Problem:
Search term "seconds": copy each line of the records that contains it.

Items from a dataset:
/---

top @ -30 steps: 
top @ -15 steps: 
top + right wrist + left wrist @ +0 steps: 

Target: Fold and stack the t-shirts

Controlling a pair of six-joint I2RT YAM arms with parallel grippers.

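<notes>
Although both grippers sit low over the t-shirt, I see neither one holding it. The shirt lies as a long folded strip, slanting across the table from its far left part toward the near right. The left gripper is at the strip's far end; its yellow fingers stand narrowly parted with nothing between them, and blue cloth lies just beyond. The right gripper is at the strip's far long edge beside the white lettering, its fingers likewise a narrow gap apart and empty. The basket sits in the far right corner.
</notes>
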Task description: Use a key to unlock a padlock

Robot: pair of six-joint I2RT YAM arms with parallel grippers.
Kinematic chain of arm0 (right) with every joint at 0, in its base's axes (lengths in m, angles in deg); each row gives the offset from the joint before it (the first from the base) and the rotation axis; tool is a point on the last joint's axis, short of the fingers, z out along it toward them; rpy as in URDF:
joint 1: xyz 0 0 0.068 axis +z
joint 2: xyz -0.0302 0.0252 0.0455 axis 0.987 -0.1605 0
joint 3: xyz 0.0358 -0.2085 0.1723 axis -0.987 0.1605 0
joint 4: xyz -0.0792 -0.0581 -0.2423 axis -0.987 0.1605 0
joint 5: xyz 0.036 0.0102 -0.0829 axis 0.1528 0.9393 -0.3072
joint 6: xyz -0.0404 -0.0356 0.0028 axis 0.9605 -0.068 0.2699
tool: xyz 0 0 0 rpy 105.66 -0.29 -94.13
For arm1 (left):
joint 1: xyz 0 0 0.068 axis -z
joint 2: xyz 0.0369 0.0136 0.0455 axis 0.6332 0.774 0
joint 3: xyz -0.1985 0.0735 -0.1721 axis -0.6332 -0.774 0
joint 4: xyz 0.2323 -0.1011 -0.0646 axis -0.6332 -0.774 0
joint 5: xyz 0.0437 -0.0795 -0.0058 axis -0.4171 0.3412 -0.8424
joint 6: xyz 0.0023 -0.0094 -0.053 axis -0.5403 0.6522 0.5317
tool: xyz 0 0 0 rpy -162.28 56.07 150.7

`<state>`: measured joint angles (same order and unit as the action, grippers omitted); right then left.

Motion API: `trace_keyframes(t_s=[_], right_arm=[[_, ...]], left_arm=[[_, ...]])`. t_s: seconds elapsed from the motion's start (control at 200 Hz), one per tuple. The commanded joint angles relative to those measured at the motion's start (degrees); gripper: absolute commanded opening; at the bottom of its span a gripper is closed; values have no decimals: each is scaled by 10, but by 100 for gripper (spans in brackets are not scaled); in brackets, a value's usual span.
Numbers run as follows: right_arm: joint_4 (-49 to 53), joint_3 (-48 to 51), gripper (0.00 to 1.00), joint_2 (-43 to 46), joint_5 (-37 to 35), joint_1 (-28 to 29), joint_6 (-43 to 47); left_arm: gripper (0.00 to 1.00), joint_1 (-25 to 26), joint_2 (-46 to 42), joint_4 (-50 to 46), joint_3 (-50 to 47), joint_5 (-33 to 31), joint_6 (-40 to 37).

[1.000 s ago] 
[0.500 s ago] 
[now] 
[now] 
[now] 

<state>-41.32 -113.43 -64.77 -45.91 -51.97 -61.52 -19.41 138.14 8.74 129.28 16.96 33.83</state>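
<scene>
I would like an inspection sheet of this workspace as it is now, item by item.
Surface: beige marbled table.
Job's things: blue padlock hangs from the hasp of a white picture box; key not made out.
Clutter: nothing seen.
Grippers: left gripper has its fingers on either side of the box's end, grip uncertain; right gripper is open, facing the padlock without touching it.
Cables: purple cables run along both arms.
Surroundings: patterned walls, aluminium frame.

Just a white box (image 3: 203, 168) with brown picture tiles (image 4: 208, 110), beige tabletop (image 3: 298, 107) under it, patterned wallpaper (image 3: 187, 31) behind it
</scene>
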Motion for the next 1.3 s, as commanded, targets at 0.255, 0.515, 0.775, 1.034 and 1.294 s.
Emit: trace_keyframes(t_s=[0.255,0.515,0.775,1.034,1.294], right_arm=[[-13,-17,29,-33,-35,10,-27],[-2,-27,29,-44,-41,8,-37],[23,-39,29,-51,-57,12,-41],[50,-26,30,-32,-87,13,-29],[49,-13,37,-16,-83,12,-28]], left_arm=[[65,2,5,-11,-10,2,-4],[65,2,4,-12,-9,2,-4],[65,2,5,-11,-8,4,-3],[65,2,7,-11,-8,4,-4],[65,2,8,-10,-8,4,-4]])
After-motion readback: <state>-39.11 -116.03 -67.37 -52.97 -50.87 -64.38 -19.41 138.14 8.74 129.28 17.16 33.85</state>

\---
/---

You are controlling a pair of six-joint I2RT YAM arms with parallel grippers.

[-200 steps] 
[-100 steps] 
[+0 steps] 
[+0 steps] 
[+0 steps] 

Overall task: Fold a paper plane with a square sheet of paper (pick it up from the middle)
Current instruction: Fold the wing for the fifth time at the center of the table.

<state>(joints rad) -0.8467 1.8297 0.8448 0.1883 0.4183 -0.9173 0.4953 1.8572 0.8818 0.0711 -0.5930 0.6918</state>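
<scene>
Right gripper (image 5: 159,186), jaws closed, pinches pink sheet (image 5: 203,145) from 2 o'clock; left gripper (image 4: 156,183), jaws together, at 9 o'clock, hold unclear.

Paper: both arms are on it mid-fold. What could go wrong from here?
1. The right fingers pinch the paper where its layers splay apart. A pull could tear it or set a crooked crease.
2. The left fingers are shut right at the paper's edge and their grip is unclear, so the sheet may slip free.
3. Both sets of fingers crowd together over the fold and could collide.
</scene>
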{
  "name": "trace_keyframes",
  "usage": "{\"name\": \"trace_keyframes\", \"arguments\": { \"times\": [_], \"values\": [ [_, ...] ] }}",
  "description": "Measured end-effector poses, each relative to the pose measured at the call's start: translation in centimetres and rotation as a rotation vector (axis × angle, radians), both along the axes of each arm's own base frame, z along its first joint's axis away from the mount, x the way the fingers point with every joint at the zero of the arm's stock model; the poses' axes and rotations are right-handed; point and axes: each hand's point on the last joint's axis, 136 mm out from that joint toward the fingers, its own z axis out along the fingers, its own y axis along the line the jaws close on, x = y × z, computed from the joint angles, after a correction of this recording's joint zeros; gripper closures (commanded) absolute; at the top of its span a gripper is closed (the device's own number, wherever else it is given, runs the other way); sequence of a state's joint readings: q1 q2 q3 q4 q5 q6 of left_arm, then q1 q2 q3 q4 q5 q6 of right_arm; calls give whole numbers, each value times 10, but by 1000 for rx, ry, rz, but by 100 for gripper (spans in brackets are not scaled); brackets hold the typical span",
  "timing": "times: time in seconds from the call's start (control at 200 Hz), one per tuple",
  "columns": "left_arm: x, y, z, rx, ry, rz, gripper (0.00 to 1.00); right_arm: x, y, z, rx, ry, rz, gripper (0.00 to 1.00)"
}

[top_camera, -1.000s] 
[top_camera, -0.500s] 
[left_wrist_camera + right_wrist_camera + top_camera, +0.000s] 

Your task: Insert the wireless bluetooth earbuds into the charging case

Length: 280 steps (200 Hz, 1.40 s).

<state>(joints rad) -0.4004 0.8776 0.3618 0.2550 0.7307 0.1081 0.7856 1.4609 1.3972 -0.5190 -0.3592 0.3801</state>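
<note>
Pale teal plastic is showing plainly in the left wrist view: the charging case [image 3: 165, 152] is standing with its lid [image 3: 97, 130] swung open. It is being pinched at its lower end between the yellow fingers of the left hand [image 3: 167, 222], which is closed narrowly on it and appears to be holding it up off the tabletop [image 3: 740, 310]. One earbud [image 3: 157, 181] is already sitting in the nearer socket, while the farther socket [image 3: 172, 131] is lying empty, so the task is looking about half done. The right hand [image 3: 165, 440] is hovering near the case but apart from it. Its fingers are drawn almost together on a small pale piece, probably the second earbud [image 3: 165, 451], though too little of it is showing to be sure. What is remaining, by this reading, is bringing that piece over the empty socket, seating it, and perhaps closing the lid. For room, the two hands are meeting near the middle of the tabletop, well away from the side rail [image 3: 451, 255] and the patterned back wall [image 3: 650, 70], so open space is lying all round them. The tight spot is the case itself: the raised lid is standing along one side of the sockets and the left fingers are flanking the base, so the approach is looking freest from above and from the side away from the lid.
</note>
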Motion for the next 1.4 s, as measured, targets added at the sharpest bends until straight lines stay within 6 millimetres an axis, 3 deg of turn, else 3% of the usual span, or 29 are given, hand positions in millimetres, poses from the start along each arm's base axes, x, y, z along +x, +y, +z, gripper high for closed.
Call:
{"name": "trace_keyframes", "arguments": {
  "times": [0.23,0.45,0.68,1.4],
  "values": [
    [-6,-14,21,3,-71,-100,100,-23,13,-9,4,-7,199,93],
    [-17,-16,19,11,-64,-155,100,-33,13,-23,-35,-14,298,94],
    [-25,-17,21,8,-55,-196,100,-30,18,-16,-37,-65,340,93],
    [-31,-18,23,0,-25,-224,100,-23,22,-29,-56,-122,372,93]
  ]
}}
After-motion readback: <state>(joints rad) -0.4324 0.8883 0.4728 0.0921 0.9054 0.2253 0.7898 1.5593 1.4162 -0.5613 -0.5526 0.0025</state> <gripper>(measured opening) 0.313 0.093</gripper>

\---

Exercise answer:
Motion API: `trace_keyframes(t_s=[_], right_arm=[[_, ...]], left_arm=[[_, ...]])`. t_s: seconds elapsed from the motion's start (control at 200 Hz), one per tuple. The commanded joint angles relative to those measured at the motion's start (degrees); gripper: absolute commanded opening; at the bottom of its span a gripper is closed; values have no decimals: each is scaled by 10, but by 100 for gripper (spans in brackets are not scaled); in brackets, a value's usual span.
  "timing": "times: time in seconds from the call's start (control at 200 Hz), one per tuple",

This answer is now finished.